Task prompt:
Within the entries below, find the portion that opens with the line containing "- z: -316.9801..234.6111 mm" and closes with the line containing "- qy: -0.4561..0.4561". Retype that portion exactly and only.

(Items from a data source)
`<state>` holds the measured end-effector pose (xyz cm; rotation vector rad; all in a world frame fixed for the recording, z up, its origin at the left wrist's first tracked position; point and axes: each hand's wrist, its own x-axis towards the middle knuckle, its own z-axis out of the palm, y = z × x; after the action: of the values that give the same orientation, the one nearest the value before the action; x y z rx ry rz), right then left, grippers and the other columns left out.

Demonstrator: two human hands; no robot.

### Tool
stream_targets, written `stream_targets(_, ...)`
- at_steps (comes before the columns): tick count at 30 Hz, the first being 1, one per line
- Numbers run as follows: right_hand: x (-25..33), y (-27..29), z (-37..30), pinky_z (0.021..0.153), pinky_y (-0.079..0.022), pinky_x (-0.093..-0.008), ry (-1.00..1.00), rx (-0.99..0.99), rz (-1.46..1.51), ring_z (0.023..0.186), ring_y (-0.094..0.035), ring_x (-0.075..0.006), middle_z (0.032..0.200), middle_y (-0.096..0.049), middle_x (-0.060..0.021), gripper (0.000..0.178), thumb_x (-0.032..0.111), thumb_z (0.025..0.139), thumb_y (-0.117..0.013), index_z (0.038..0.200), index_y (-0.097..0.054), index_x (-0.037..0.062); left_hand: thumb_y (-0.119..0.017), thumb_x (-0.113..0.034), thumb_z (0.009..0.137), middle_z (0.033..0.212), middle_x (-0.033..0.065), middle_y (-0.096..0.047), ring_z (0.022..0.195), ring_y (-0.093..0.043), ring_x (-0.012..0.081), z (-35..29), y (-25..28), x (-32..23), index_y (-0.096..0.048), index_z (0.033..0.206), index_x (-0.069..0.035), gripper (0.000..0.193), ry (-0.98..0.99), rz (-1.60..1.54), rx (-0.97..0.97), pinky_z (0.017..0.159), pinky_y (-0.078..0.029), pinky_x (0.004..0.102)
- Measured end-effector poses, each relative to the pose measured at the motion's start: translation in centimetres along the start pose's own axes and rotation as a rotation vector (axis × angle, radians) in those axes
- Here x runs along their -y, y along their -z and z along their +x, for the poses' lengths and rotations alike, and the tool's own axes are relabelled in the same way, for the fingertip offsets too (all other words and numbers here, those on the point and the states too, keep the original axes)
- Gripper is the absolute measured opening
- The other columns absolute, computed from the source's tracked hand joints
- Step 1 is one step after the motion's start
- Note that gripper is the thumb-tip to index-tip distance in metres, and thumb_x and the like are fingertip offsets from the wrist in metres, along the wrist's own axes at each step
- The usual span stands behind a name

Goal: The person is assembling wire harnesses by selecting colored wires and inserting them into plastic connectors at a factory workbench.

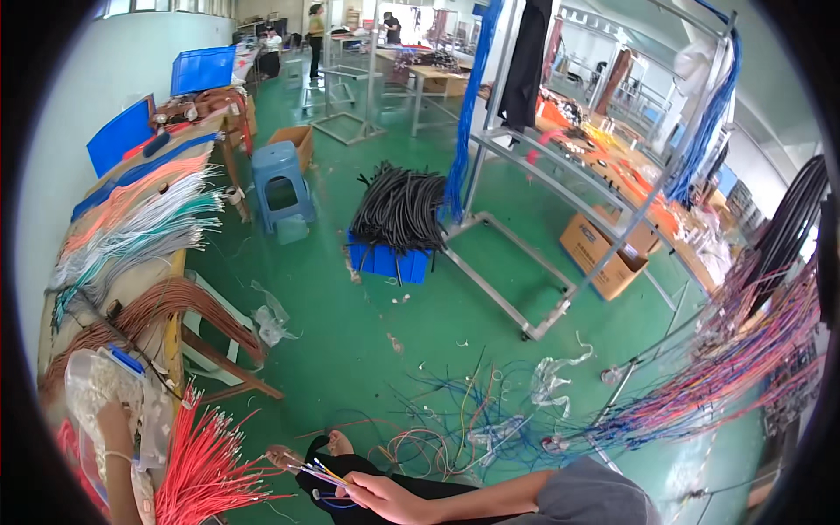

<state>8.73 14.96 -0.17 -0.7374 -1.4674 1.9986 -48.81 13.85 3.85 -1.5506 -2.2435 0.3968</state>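
My right hand (pixel 372 494) is closed around a small bunch of thin wires (pixel 322 472), white, yellow, blue and purple, held over my dark-clad lap at the bottom. At the lower left my left hand (pixel 112 424) reaches into a clear plastic bin (pixel 156 429) of small whitish pieces. Its fingers are hidden, so their grip cannot be told. Beside the bin, a thick spread of red wires (pixel 206 464) with pale ends fans toward my right hand. A bundle of brown wires (pixel 197 302) hangs over the bench edge beyond them.
Orange, white, green and grey wires (pixel 149 214) lie along the left bench. A blue stool (pixel 282 184) and black tubing (pixel 398 206) on a blue crate (pixel 385 261) stand ahead. Loose wires (pixel 455 424) litter the floor. On the right are a metal rack (pixel 516 280) and hanging multicoloured wires (pixel 700 385).
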Motion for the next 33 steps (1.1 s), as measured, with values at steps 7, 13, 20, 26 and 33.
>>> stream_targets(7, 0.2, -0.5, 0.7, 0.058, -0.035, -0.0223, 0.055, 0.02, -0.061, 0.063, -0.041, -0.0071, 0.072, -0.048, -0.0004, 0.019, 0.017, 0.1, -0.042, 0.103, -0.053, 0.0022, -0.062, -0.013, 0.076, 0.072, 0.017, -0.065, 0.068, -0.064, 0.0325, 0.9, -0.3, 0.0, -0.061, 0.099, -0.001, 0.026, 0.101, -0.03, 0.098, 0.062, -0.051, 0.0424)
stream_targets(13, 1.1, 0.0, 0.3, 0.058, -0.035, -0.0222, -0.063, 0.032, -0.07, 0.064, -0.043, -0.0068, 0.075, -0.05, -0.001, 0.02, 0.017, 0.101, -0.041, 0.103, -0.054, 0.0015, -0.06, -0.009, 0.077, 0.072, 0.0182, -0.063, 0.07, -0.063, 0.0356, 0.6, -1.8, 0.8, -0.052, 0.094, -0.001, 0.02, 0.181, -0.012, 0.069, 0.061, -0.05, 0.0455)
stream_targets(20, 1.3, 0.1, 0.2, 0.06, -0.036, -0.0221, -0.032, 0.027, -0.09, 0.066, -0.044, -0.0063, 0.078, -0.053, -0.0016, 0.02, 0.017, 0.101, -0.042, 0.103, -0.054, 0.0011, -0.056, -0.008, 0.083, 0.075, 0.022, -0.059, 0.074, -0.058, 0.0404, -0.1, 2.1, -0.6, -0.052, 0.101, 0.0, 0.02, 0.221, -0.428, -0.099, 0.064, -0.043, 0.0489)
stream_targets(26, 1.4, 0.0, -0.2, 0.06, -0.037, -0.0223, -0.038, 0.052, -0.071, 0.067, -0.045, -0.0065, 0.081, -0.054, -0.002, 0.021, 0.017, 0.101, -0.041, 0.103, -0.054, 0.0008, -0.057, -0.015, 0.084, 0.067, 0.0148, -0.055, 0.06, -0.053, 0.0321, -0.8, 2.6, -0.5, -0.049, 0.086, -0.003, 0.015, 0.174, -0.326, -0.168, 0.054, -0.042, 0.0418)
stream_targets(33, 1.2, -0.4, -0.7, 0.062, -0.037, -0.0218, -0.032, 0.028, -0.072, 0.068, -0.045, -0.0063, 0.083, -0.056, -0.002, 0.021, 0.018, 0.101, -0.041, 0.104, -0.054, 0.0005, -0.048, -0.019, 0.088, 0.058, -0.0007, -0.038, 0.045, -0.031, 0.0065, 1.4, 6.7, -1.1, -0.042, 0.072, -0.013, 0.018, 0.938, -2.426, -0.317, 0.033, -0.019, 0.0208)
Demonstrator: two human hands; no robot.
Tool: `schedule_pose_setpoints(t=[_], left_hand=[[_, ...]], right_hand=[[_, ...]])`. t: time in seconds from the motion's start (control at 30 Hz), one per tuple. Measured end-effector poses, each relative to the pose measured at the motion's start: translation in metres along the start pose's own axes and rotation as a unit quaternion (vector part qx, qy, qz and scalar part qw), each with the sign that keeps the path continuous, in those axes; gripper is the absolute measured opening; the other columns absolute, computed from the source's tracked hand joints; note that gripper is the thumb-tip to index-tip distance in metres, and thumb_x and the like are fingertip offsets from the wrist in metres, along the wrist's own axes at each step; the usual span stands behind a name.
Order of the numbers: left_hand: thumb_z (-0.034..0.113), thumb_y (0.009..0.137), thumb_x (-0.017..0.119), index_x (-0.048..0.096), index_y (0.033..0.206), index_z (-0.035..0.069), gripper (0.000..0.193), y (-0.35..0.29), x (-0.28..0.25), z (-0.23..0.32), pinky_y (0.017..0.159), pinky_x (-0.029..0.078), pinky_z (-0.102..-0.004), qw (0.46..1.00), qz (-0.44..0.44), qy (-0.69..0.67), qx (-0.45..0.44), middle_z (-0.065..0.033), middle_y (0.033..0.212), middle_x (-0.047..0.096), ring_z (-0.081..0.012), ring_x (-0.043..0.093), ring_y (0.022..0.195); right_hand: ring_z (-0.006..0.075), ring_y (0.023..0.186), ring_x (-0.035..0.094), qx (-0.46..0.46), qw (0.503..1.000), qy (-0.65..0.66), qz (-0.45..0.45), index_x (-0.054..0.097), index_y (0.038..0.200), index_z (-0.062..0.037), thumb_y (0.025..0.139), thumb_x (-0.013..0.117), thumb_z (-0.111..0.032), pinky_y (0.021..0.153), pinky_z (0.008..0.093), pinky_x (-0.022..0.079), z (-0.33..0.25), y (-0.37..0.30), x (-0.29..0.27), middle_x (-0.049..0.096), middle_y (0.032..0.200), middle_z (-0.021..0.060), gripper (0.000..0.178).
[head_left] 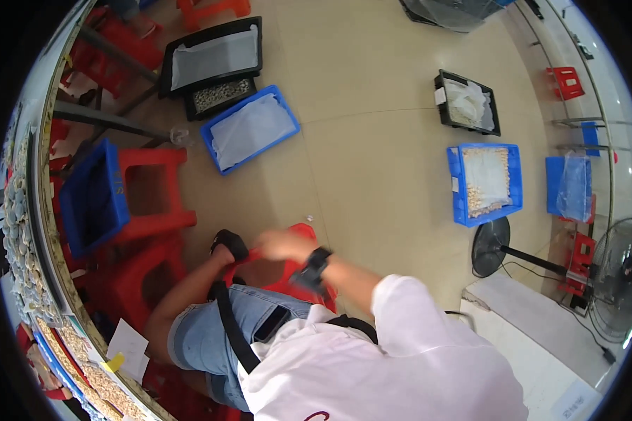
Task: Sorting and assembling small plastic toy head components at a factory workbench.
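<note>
My right hand (282, 245) reaches out over a red plastic stool (277, 274) beside my leg. It is smeared by motion, so neither its finger shape nor any hold on the stool can be made out. A black band with a dark device (316, 266) sits on that wrist. Nowhere in the picture does my left hand show. Close by the stool is my foot in a black shoe (230, 244). A dark phone (271, 324) sticks out of the pocket of my denim shorts.
Left stands a table (64, 281) heaped with small pale pieces, with red stools and a blue crate (84, 200) beside it. Lined trays, one blue (253, 130) and one black (214, 56), lie ahead. Right are a blue crate of pieces (460, 186), a black tray (495, 116) and a fan stand (491, 245).
</note>
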State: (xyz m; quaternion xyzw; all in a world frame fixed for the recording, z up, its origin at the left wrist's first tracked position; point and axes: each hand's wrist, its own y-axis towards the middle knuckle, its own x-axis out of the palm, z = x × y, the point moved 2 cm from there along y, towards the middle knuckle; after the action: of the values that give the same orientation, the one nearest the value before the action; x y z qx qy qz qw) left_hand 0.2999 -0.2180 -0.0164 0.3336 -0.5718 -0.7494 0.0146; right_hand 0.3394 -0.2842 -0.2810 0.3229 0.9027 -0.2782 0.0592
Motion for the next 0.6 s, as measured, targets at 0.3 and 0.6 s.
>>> schedule_pose_setpoints(t=[0.3,0.6], left_hand=[[0.020,0.085,0.043,0.056,0.110,0.008,0.031,-0.192,0.098,-0.011,0.081,0.042,-0.0269,0.935,-0.015,0.017,-0.353,-0.0099,0.116,0.052,-0.0171,0.053,0.103],[0.024,0.083,0.045,0.059,0.107,0.008,0.032,-0.346,0.216,0.013,0.084,0.043,-0.0282,0.747,-0.056,-0.041,-0.661,-0.0115,0.116,0.054,-0.0199,0.054,0.104]], right_hand=[[0.0254,0.079,0.056,0.483,0.719,0.339,0.367,0.056,0.101,-0.0077,0.079,0.055,-0.020,0.067,0.0420,0.050,0.301,-0.077,0.000,0.058,0.088,0.0114,0.025],[0.0258,0.073,0.054,0.461,0.557,0.601,0.340,0.047,0.109,-0.0020,0.080,0.051,-0.008,0.062,0.0386,0.053,0.315,0.015,0.081,0.050,0.083,0.0138,0.030]])
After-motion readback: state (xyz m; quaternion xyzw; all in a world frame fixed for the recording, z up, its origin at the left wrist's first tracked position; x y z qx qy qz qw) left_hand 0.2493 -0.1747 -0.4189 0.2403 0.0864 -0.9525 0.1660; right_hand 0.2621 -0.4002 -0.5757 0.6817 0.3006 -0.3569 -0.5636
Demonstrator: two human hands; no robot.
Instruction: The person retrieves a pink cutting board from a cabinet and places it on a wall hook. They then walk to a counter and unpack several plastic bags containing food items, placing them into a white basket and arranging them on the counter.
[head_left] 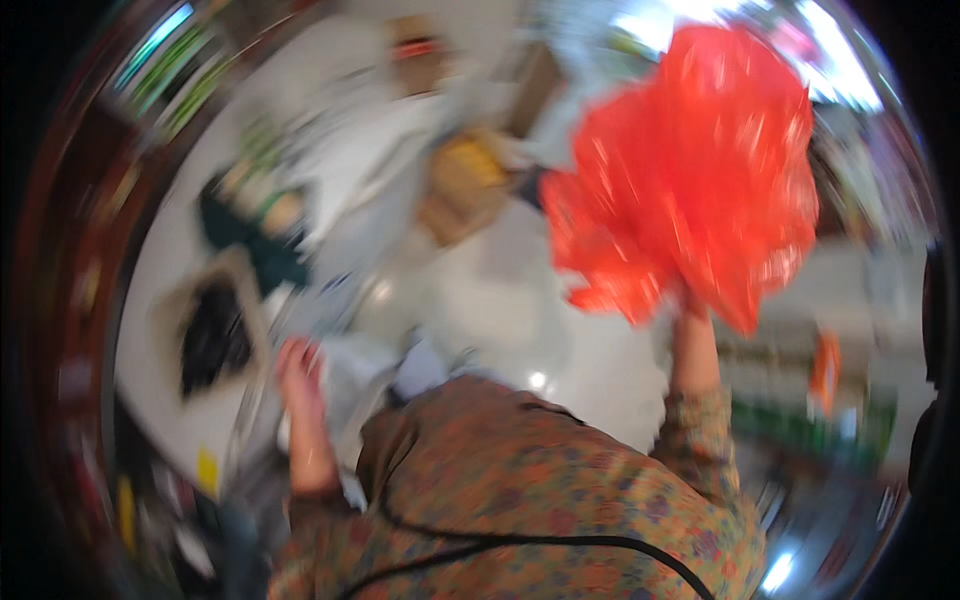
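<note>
A large crumpled red plastic bag (690, 170) billows out in front of me on the right. My right hand (692, 303), arm reaching forward, is closed on its lower part, and the bag covers most of the fingers. Low on the left, my left hand (302, 375) is smeared by motion, so its fingers cannot be made out. Beside it hangs whitish see-through plastic (350, 385); whether the hand touches it is unclear.
A pale square bin (165, 310) with a black liner stands at the left. Beyond are a dark green bag (235, 230), a cardboard box (465, 185) and a brown carton (415, 60) on the light floor. Blurred shelves with goods (810, 400) line the right.
</note>
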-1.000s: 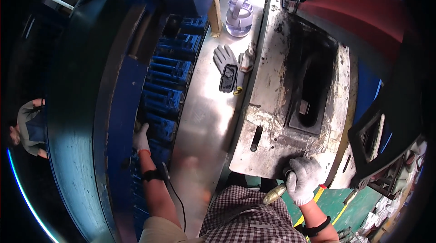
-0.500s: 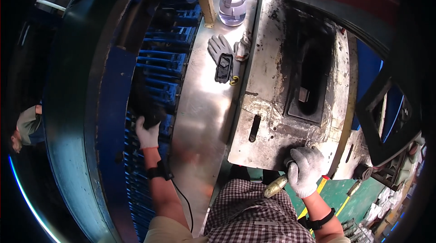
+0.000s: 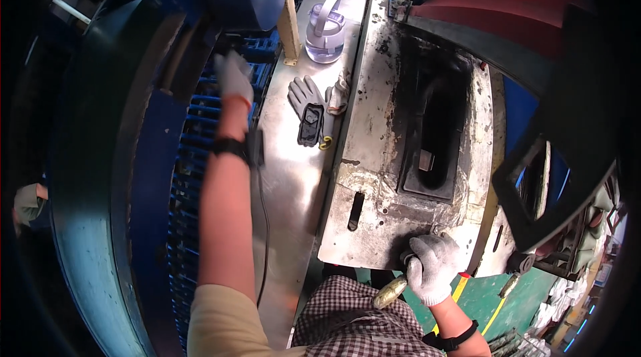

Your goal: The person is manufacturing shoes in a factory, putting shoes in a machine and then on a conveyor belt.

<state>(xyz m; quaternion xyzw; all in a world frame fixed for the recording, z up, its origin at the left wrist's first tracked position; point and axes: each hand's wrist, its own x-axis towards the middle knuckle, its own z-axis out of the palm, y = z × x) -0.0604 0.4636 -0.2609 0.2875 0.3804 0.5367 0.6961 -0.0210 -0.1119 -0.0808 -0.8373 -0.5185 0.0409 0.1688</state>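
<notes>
My left hand [image 3: 234,80], in a white knit glove, reaches far out over the blue roller conveyor [image 3: 200,137] on the left. It is smeared by motion, and its fingers and anything in them cannot be made out; a dark patch lies just beyond it. My right hand [image 3: 434,267], in a whitish glove, is closed around a handle [image 3: 390,292] at the front edge of the worn metal plate [image 3: 347,243]. The handle's free end, wrapped in yellowish tape, sticks out toward my checkered apron. A black, elongated mould [image 3: 407,180] with a deep hollow sits on the plate.
Along the steel ledge [image 3: 280,203] stand a clear lilac water jug [image 3: 325,40], a grey glove [image 3: 305,95] and a black case [image 3: 310,125]. A red machine part [image 3: 501,7] and a black frame [image 3: 527,237] overhang the right. Another person's sleeve [image 3: 28,203] shows far left.
My left hand has moved forward along the conveyor, away from me, with the arm stretched out. My right hand stays on the handle. The whole view has shifted slightly.
</notes>
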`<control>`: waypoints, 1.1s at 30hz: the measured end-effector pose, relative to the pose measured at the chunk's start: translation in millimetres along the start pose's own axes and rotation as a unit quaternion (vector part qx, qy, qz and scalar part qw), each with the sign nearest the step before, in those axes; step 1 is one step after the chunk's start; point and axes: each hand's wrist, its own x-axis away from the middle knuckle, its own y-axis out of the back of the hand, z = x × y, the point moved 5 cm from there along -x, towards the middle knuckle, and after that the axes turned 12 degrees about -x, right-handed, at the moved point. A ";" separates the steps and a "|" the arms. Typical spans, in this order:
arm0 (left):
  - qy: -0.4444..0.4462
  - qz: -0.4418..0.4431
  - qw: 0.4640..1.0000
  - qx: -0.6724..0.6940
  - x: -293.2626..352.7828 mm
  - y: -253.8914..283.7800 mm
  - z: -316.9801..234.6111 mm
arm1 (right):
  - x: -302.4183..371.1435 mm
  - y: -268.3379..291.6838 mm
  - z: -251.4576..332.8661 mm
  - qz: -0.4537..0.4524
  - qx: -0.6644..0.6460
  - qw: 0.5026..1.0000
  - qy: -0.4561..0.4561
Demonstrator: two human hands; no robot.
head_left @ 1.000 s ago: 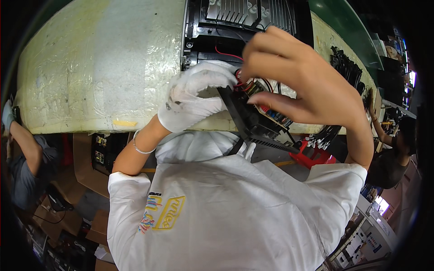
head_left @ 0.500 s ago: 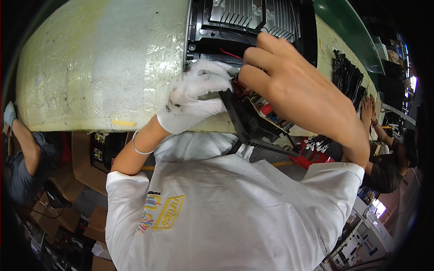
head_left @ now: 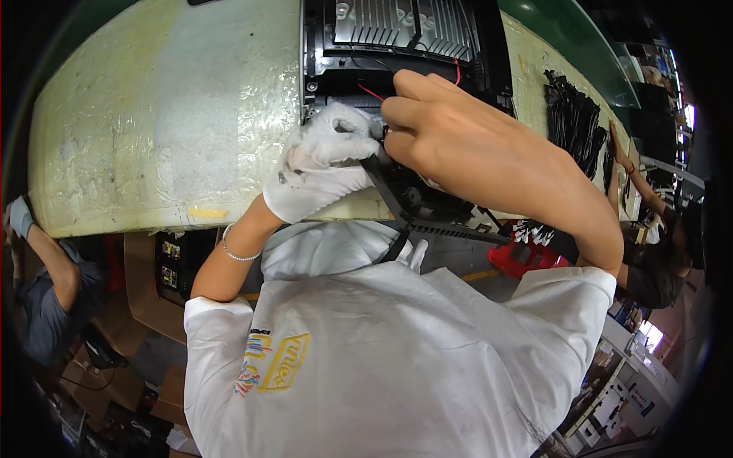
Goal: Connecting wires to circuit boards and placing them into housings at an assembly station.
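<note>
Where the fingertips meet, at the near edge of the black plastic electronic unit with a ribbed grey metal heat sink (head_left: pixel 405 30), the bare right hand (head_left: pixel 466 141) curls its fingers (head_left: pixel 401 114) tightly inward, pinched on something small beside a thin red wire (head_left: pixel 372 93); what exactly they grip is hidden under the knuckles. The left hand (head_left: pixel 324 164), in a white fabric glove, presses just beside it with fingers bent and close together, resting against the same edge of the unit and touching the right hand's fingertips. Below both hands a black slotted plastic panel (head_left: pixel 443 225) juts out tilted from the unit over the bench edge. The unit sits on a pale yellowish workbench wrapped in clear plastic film (head_left: pixel 168 114), at its far middle. A thin silver bracelet (head_left: pixel 233 252) circles the left wrist. To the right on the bench lies a bundle of black cable ties (head_left: pixel 573 122). Another person's arm in a grey sleeve (head_left: pixel 46 305) shows at the far left.
</note>
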 end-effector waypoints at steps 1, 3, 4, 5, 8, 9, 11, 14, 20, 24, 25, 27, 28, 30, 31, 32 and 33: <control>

Output of the exercise:
  - z: -316.9801..234.6111 mm
arm1 (right):
  - x: -302.4183..371.1435 mm
  - y: -268.3379..291.6838 mm
  - z: -251.4576..332.8661 mm
  - qz: -0.4537..0.4524
  - qx: -0.6644..0.6460
  - qw: 0.5026..1.0000
  - qy: -0.4561..0.4561

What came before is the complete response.